Il Grand tour d’Europa: squatter e liste d’attesa infinite. Tutta l’Europa è attraversata dalla fame di case a basso costo e ogni capitale ha i suoi problemi. Londra, una volta, era il paradiso delle occupazioni: gli squatter, gli occupanti, se dimostravano che la casa era sfitta e non provocavano danni all’edificio, potevano restare. Fino al 2012, quando il governo di David Cameron ha modificato la legge: ora chi ci prova rischia sei mesi di carcere e 6mila euro di multa. La tradizione però è difficile da dimenticare. Così è nato un sito per le “occupazioni legali”, a 60 pound la settimana. Si chiama Guardians of London e permette ai proprietari di stabili sfitti di siglare un conveniente contratto di affitto con locatari temporanei che avranno, tra gli altri, il compito di tenere lontani possibili occupanti abusivi.
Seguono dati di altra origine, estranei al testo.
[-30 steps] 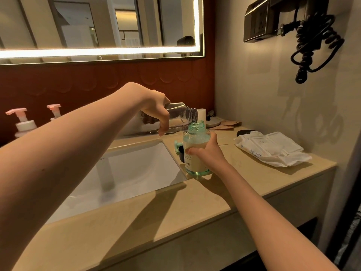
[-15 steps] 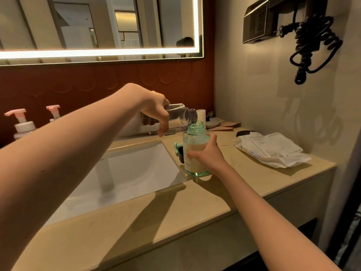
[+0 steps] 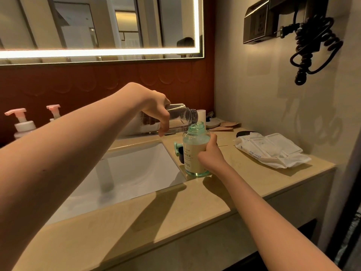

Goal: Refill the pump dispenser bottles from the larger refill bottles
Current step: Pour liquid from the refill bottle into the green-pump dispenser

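A green-tinted dispenser bottle (image 3: pixel 193 153) stands upright and uncapped on the beige counter (image 3: pixel 175 208) just right of the sink. My right hand (image 3: pixel 210 155) grips its side. My left hand (image 3: pixel 156 112) grips a clear refill bottle (image 3: pixel 182 119) tipped nearly flat, its threaded mouth over the green bottle's neck, with clear liquid lying along its lower side. A green pump head (image 3: pixel 177 148) lies on the counter behind the green bottle.
A white basin (image 3: pixel 125 173) is set into the counter at left. Two pink-topped pump bottles (image 3: pixel 23 124) stand at the back left. A pack of wet wipes (image 3: pixel 271 150) lies at right, with small toiletries behind. A coiled black cord (image 3: pixel 312 49) hangs on the wall.
Both hands and both bottles hold nearly the same pose; the clear bottle stays tipped over the green bottle's neck.
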The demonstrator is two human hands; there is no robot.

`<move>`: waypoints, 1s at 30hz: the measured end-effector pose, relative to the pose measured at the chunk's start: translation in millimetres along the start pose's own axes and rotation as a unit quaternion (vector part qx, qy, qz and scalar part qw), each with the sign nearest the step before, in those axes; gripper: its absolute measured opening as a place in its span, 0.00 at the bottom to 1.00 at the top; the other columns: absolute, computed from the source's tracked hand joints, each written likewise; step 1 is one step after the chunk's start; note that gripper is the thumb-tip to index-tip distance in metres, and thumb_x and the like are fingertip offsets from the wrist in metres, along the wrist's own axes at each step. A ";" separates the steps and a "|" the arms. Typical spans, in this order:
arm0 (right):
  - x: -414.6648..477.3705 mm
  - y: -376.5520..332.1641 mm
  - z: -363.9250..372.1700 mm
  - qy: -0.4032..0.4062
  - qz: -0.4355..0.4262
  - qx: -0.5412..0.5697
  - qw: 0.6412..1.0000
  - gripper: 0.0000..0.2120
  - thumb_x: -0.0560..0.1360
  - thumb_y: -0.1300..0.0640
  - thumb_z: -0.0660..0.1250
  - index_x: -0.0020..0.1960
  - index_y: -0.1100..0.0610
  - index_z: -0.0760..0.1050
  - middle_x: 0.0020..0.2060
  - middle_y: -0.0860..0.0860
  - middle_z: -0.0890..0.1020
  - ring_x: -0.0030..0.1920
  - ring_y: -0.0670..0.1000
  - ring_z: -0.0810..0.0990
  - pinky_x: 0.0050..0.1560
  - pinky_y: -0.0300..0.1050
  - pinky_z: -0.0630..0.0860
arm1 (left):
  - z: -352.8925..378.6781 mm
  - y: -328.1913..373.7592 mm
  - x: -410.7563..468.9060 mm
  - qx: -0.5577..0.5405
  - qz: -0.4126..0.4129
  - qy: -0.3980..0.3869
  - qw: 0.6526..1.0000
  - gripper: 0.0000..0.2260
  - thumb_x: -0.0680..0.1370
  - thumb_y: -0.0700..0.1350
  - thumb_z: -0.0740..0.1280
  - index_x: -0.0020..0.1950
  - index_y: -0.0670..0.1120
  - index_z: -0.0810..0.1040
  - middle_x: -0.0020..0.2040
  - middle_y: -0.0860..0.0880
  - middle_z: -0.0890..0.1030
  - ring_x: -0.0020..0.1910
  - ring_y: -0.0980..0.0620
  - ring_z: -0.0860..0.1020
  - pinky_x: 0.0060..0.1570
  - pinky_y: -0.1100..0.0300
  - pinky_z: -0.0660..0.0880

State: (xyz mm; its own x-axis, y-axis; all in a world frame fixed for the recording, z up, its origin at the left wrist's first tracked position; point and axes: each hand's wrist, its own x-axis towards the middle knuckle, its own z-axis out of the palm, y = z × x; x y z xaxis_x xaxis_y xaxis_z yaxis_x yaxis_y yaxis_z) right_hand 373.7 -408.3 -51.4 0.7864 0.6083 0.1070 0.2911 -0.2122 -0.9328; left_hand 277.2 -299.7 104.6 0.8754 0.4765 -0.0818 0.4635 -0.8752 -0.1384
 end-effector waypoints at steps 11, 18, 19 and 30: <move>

A Parigi, il signor Armand aspetta una casa popolare dagli anni Novanta. In francese si chiamano Hébergement à loyer modéré, HLM. “Signor ministro – scrive un anno fa in una lettera indirizzata al ministro della casa dell’epoca, Cécile Duflot, raccolta dal giornale Rue89 – ho l’onore di annunciarvi come anticipato dalla precedenti missiva che mi sono auto assegnato un appartamento”. Lo stabile apparteneva alla Régie immobiliere de la ville de Paris, una delle cooperative che per conto del Comune gestisce il patrimonio immobiliare. Era vuota da tre mesi e il signor Armand ha deciso che era sua di diritto. Non si sa come sia finita la sua storia, ma quel che è certo sono le difficoltà che la società RIVP ha nel gestire l’assegnazione degli alloggi. Su 140mila richieste, ne soddisfano solo 10mila, secondo i loro dati. Chi resta escluso, così come accade in Italia, occupa: nella regione dell’Ile-de-France, dati 2011, il 36% delle occupazioni è fatto a Seine-Saint-Denis, uno dei dipartimenti delle banlieue attorno a Parigi.
Anche Berlino è dovuta correre ai ripari. Dopo essere diventata il porto per i giovani di mezza Europa, soprattutto del Sud, in cerca di un riscatto, i prezzi delle sue abitazioni hanno cominciato a lievitare. E l’unico modo per offrire una soluzione economica ai berlinesi era finanziare nuova edilizia pubblica. Presto detto: ad ottobre 2013 l’amministrazione comunale ha investito un miliardo di euro per realizzare 28 mila case popolari. Quante ne ha in gestione oggi il Comune di Milano.